Versatile approach that can accomodate different error models (X/Y correlations or depolarization or spin flips)
In the near future, only small code distances will be experimentally viable, so heuristic approaches are welcome.
## Deep Neural Network Probabilistic Decoder for Stabilizer Codes, Stefan Krastanov & Liang Jiang
- NN: a deep neural network (18 hidden layers).
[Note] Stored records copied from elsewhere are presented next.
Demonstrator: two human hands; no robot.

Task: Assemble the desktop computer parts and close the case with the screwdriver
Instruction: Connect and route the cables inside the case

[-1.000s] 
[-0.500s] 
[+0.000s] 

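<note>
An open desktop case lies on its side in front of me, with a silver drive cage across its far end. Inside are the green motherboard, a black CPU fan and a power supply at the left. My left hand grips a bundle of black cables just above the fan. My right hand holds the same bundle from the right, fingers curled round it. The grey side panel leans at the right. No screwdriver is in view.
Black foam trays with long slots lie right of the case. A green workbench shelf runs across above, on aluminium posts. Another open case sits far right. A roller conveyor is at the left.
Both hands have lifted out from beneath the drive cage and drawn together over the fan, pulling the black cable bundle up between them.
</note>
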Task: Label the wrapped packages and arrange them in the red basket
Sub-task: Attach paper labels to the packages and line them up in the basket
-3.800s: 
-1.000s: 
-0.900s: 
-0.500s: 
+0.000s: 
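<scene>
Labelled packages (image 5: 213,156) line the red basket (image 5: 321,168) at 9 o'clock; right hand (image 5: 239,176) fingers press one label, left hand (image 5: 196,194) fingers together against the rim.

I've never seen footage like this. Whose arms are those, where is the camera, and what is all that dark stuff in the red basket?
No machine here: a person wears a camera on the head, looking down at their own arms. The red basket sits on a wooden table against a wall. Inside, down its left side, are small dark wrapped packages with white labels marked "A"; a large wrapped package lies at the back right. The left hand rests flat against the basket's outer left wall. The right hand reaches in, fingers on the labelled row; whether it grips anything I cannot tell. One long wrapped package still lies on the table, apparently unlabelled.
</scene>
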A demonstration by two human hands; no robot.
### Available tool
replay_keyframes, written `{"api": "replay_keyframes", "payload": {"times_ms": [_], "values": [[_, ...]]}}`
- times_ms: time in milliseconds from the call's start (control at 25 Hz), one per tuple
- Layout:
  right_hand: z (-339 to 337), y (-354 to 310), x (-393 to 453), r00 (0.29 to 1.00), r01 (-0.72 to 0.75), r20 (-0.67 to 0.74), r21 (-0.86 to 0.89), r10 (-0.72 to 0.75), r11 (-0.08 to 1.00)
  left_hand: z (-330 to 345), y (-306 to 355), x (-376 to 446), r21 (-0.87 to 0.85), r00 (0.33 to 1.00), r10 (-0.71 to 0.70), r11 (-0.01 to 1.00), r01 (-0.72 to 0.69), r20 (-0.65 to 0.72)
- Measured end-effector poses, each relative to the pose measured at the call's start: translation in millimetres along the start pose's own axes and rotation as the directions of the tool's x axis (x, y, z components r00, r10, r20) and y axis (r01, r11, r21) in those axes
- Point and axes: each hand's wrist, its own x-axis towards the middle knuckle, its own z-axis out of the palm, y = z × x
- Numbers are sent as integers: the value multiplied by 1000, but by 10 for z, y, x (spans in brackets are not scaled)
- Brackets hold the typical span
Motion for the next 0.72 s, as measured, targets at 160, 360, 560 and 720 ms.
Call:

They show that the performance increases monotically with the depth up to a point of diminishing returns (15 hidden layers for distance=5)
- input data: the syndrome: L^2 plaquette and L^2 star operators
- output data: 2L^2 physical qubits with 2 neurons each corresponding to eigenvalue of Z and X operators
- dataset size: 1 billion of (syndrome, error)
- they trained one network per error rate (although they find some robustness when applied to other error rate)
- does not use the symmetries of the toric code
- distance=9 maximum
- results: 16.4\% threshold for the depolarization error model (comparable to the best known in [Cianci-Poulin, Fast decoders..])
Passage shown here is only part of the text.